Portadores de cargas
“Ayúdense unos a otros a llevar sus cargas, y así cumplirán la ley de Cristo” (Gál. 6: 2).
El día en que Chuck, nuestro vecino en la base de la colina, se mudó, fue un día triste. Habíamos disfrutado verlo transformar el terreno vacío de la esquina al construir una casita blanca. Esperábamos su saludo al pasar por allí, camino al pueblo. Pero ya no podía pagar las cuotas mensuales, así que tuvo que abandonar todo su arduo trabajo. Ahora nos preguntábamos quiénes serían nuestros nuevos vecinos.
Al poco tiempo, notamos actividad en la casa. Nuestros nuevos vecinos se habían mudado. Un día, al pasar por allí, un hombre joven salió y nos saludó. Se presentó como Zane, el nuevo vecino. Charlamos un poquito, y supuse que una joven pareja había comprado la casa. Pero, descubrimos que quienes vivían allí eran Mark y June, los padres de Zane. Mark sufría de un tipo de cáncer poco común, y Zane había vuelto al hogar para ayudar a cuidarlo.
Cuando nuestra nuera nos invitó a ellos y a nosotros a almorzar un día, tuvimos la oportunidad de conocerlos un poco mejor. Ellos tenían otro hijo, que todavía estaba en el secundario, y nos llamó la atención lo amables y educados que eran los dos jóvenes. Mark no se había sentido suficientemente bien como para venir, pero pasamos un lindo rato con June.
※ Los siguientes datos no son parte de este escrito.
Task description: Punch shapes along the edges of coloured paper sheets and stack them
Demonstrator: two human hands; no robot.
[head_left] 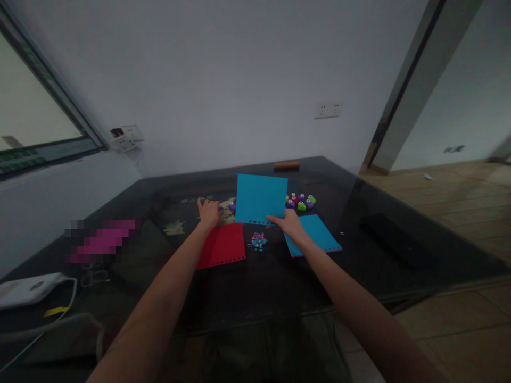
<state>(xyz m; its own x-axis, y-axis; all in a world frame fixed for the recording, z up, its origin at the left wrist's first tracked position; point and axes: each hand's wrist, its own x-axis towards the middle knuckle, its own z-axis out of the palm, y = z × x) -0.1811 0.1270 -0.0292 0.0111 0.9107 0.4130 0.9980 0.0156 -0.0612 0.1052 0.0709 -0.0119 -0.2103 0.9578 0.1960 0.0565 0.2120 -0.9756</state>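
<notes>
Head view: our right hand (290, 223) pinches the raised blue sheet (261, 199) at its lower edge, our left hand (208, 211) spreads flat at nine o'clock beside the red sheet (221, 246); a one-point grip could let the sheet sag or slip.

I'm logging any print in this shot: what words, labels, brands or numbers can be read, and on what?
None can be read.
White device at the table's left edge: a dark mark, too blurred to read.
Blue sheet held up by the right hand: blank, only punched holes.
Red sheet below the left hand: blank.
Wall sockets: no legible marking.
</notes>
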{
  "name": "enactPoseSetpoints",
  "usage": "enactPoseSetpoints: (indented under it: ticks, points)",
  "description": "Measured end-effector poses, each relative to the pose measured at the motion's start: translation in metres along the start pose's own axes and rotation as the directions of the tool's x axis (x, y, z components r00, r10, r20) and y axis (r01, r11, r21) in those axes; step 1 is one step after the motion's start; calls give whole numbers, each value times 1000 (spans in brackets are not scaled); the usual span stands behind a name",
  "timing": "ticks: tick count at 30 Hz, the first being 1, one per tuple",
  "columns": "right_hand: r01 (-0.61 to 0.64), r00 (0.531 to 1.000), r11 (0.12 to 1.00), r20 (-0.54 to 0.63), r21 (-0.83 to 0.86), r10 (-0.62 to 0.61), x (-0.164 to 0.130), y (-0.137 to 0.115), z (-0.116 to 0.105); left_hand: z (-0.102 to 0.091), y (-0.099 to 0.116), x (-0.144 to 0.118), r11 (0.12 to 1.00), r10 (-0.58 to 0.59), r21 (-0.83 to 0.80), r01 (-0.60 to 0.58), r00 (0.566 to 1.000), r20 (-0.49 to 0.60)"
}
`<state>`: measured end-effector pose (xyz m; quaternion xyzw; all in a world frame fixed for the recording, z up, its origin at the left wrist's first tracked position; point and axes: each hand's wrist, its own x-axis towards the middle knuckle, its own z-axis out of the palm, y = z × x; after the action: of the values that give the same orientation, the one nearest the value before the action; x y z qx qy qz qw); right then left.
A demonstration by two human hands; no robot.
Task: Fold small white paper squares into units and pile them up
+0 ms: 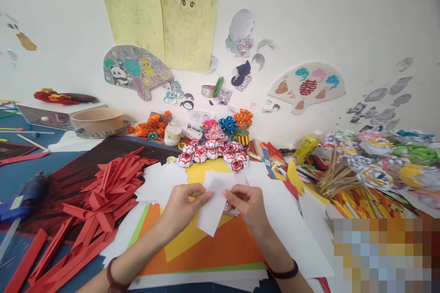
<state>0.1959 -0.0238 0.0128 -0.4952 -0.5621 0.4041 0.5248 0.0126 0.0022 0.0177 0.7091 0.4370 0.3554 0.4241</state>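
Note:
A small white sheet of paper (212,210) is held up between my two hands, over a stack of orange paper (202,249) and yellow paper (178,240). My left hand (185,203) pinches its left edge with thumb and forefinger. On the other side, my right hand (245,203) pinches its right edge near the middle. Behind my right fingertips, small pieces partly show, too covered to make out. Several red-and-white folded paper flowers (211,151) sit just beyond my hands.
Folded red paper strips (99,206) pile up on the left, near a blue glue gun (22,199). White sheets (285,219) lie at the right, with brown sticks (337,176) and a yellow bottle (307,146) beyond. A round bowl (98,121) stands by the wall.

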Motion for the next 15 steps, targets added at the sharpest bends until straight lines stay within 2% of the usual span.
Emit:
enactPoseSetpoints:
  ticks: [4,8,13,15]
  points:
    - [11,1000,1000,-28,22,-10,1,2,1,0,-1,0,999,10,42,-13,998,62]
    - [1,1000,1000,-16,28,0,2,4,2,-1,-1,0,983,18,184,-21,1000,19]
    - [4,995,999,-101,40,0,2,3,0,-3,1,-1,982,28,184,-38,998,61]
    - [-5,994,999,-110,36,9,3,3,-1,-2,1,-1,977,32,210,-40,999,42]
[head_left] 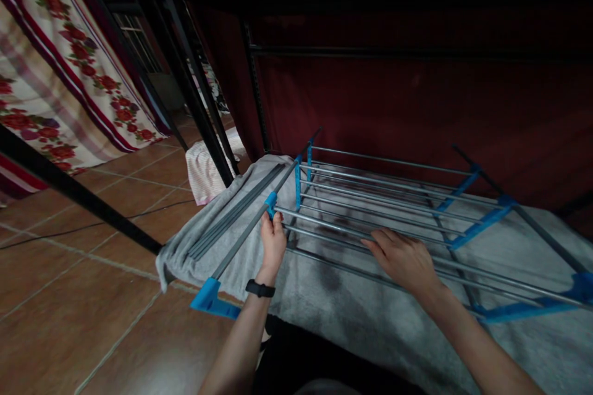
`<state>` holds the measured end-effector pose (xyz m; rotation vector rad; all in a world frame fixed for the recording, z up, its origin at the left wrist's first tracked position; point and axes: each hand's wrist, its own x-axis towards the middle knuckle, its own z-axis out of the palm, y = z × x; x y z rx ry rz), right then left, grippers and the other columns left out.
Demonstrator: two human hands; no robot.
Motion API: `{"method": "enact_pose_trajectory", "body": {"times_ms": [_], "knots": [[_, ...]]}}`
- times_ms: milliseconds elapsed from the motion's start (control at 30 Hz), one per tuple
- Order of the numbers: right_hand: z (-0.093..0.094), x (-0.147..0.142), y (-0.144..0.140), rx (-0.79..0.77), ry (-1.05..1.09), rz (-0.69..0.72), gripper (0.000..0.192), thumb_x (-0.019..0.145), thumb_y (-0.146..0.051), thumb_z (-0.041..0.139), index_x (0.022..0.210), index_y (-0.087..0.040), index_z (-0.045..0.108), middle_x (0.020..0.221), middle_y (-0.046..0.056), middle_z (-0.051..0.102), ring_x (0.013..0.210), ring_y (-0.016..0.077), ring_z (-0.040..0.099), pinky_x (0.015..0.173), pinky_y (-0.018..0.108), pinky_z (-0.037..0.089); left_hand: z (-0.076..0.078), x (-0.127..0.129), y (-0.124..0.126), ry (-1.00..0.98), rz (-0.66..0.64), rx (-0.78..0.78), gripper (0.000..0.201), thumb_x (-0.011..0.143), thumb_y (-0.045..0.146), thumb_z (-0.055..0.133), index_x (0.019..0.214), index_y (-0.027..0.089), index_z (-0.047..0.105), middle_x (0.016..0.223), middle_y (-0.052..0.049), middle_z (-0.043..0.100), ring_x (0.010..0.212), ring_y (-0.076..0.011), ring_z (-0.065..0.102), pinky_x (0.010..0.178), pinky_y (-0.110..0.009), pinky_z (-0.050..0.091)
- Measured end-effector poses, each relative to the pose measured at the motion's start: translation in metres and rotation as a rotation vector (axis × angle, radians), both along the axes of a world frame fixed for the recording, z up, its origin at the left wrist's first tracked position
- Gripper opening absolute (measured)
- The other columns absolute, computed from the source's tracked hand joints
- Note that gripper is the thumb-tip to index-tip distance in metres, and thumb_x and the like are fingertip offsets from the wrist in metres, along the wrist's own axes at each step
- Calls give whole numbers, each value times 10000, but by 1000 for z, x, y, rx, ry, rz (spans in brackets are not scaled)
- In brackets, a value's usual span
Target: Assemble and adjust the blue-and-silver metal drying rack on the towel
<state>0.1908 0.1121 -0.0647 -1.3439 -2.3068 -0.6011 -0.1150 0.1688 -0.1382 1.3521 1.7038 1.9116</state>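
A rack of grey metal tubes with blue plastic connectors lies on a grey blanket (333, 302). At its near left side, my left hand (273, 239) pinches a blue connector (271, 200) where a crosswise metal tube (319, 220) meets the side pole (243, 244). My right hand (402, 257) is curled over that same tube around its middle; the undersides of its fingers are hidden. Below my left hand, the pole ends in a blue corner piece (208, 297). Other blue connectors (482, 226) join the tubes on the right side.
Several loose grey tubes (236, 213) lie together on the blanket, left of the rack. Black metal posts (88, 194) stand at the left, and a dark red cloth (393, 105) hangs behind. A cable (102, 223) crosses the tiled floor (69, 296) near a flowered curtain (83, 62).
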Motion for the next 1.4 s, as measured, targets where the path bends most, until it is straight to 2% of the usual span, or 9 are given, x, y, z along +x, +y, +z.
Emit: {"method": "enact_pose_trajectory", "body": {"times_ms": [667, 733, 800, 933, 1033, 1067, 1167, 1267, 1400], "knots": [[6, -3, 7, -117, -30, 2, 398, 1065, -458, 359, 969, -222, 665, 852, 21, 719, 690, 165, 641, 608, 302, 320, -1, -1, 0, -35, -17, -27, 237, 944, 440, 493, 974, 213, 552, 857, -39, 618, 805, -197, 605, 798, -339, 506], [7, -3, 9, -136, -33, 10, 382, 1065, -451, 369, 980, -223, 664, 861, 20, 721, 698, 165, 643, 605, 302, 321, 0, 0, 1, -27, -10, -32, 241, 951, 437, 484, 991, 210, 553, 885, -48, 627, 842, -204, 614, 831, -350, 507], [7, -4, 9, -147, -27, 5, 369, 1062, -445, 386, 960, -223, 663, 850, 19, 717, 700, 164, 643, 600, 302, 321, 1, 1, 0, -1, -2, -27, 253, 956, 415, 480, 1066, 203, 562, 1002, -80, 643, 977, -223, 622, 925, -376, 493], [7, -9, 7, -146, 14, -20, 332, 1051, -414, 434, 897, -220, 655, 833, 20, 707, 721, 164, 648, 619, 294, 347, -5, 11, -25, 88, 95, 10, 379, 960, 376, 501, 1297, 203, 517, 1319, -148, 557, 1277, -269, 507, 1102, -459, 399], [5, -14, 3, -169, 47, -26, 272, 1037, -368, 474, 902, -221, 658, 877, 34, 714, 780, 166, 657, 662, 284, 382, -7, 23, -57, 256, 187, 79, 408, 965, 312, 518, 1352, 184, 496, 1301, -168, 535, 1245, -278, 503, 1087, -514, 403], [4, -15, 3, -183, 57, -30, 247, 1030, -356, 489, 911, -222, 659, 887, 36, 714, 794, 167, 657, 677, 282, 393, -5, 27, -66, 349, 168, 131, 374, 964, 274, 519, 1325, 173, 519, 1252, -165, 549, 1226, -279, 511, 1065, -511, 422], [4, -17, 2, -217, 80, -50, 175, 1010, -333, 532, 943, -227, 653, 911, 35, 710, 827, 171, 656, 716, 284, 418, 14, 42, -75, 673, -64, 286, 346, 941, 158, 529, 1283, 199, 556, 1183, -142, 584, 1204, -273, 543, 1027, -474, 456], [5, -16, 3, -241, 90, -67, 141, 1000, -321, 548, 958, -231, 648, 935, 30, 706, 847, 173, 654, 751, 289, 436, 43, 64, -60, 915, -245, 380, 408, 920, 104, 525, 1318, 189, 539, 1208, -153, 610, 1208, -293, 557, 1031, -480, 452], [10, -11, 3, -243, 113, -95, 153, 1000, -333, 548, 968, -223, 649, 947, 31, 700, 881, 177, 650, 803, 299, 448, 68, 93, -32, 1213, -444, 326, 403, 922, 99, 480, 1314, 140, 566, 1141, -147, 664, 1094, -295, 602, 1025, -485, 432]]}}
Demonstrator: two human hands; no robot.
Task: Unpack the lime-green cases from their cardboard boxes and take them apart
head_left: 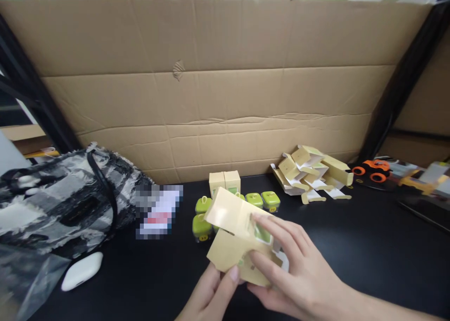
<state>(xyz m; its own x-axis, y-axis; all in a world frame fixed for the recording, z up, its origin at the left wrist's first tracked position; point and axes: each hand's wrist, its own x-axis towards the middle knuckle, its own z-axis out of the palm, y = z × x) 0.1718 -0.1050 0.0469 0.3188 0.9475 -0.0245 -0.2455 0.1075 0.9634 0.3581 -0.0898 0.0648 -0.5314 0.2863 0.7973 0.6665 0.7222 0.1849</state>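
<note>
A small cream cardboard box (230, 248) with green printing is held between both hands above the black table. Its flaps stand out at the left end, and a white inner piece shows at the right end. My left hand (214, 290) pinches its lower edge with the thumb in front. My right hand (295, 260) wraps its fingers over the upper and right sides. Just behind the box are several green rounded cases, such as the nearest green case (202, 227) and another green case (270, 200). Other green cases are partly hidden by the held box.
Two closed cream boxes (225, 182) stand against the cardboard wall (225, 96). Opened cream boxes (311, 173) lie piled at the back right, near an orange toy vehicle (372, 171). On the left are a black-and-white bag (70, 194) and a white oval case (82, 271).
</note>
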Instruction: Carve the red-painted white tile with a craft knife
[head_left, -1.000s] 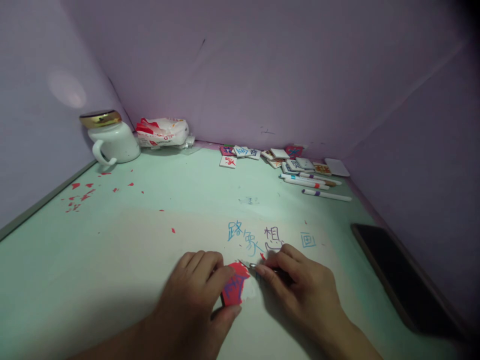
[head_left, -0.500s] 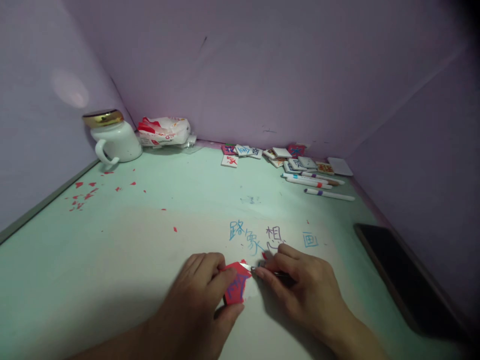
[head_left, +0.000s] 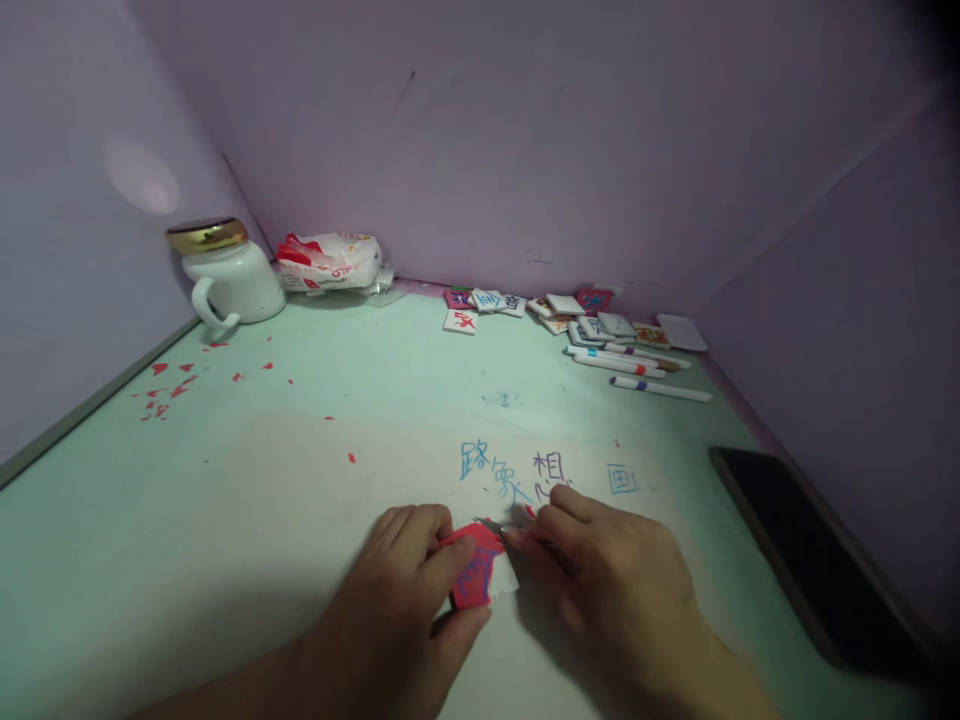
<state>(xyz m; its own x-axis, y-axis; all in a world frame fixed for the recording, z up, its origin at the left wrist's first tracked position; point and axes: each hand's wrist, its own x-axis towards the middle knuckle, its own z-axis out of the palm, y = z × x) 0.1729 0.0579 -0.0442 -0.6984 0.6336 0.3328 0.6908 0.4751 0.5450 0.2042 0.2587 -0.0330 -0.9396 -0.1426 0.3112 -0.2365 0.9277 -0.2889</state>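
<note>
Here the left hand (head_left: 405, 590) pinches a small red tile (head_left: 474, 572) marked with purple strokes, thumb below and fingers curled over its left edge, pressing it onto the pale green table (head_left: 225, 520). The right hand (head_left: 607, 570) is closed around a thin metal-tipped blade tool (head_left: 499, 527), whose point touches the tile's upper right corner. Just beyond the right hand's fingers, blue marker characters (head_left: 517, 470) are written on the table; they read roughly 路, 象, 想 and 画. Far ahead of the hands lie scattered tiles (head_left: 555, 312) bearing small characters too blurred to read, with marker pens (head_left: 637, 365) beside them. Well off to the left of the left hand stand a white mug (head_left: 225, 280) with a gold lid and a red-and-white packet (head_left: 330, 262) whose print is illegible. Red scraps (head_left: 169, 385) dot the table there. A dark phone (head_left: 810, 560) lies right of the right hand.
</note>
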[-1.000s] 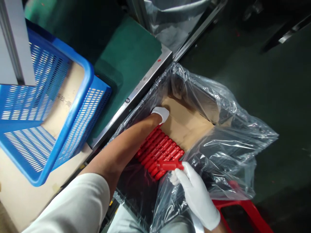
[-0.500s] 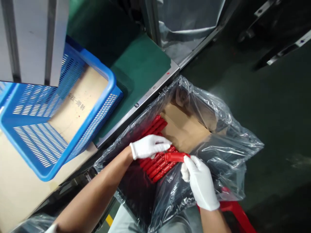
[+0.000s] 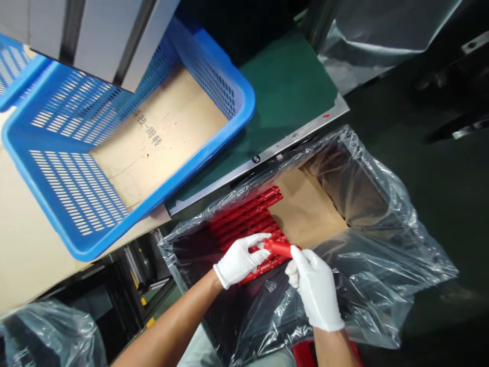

Unos días después, pasé por su casa y les dejé algunas galletitas recién horneadas, que disfrutaron especialmente los chicos. No quería que June sintiera que tenía que hacer algo en agradecimiento, por lo que le dije que era un regalo de “bienvenida al vecindario”.
Nuestra vida ocupada siguió adelante. Unas pocas semanas después, mi esposo fue a ofrecer a Zane un árbol que podía cortar para usar como leña, y volvió con la noticia de que Mark había fallecido. ¡Qué impactante! June nos había contado sobre un nuevo tratamiento que estaba usando para su esposo, pero simplemente no nos habíamos dado cuenta de que estaba tan enfermo. También nos sentíamos mal por nunca haber conocido a Mark. Sabía que debía ir a ver a June pero, como nunca había estado en su posición, ¿qué podía decirle?
Cuando llegué a su casa, June salió a recibirme. No tenía palabras, así que simplemente extendí mis brazos y la abracé por un largo rato. Mis lágrimas se unieron a las de ella, y eso pareció ser suficiente. Sabía que entendía mis sentimientos hacia ella. Nuestras visitas siempre comienzan y terminan con abrazos, algo más importante que las palabras. No cuestan ni un centavo, pero ayudan a llevar las cargas de los demás.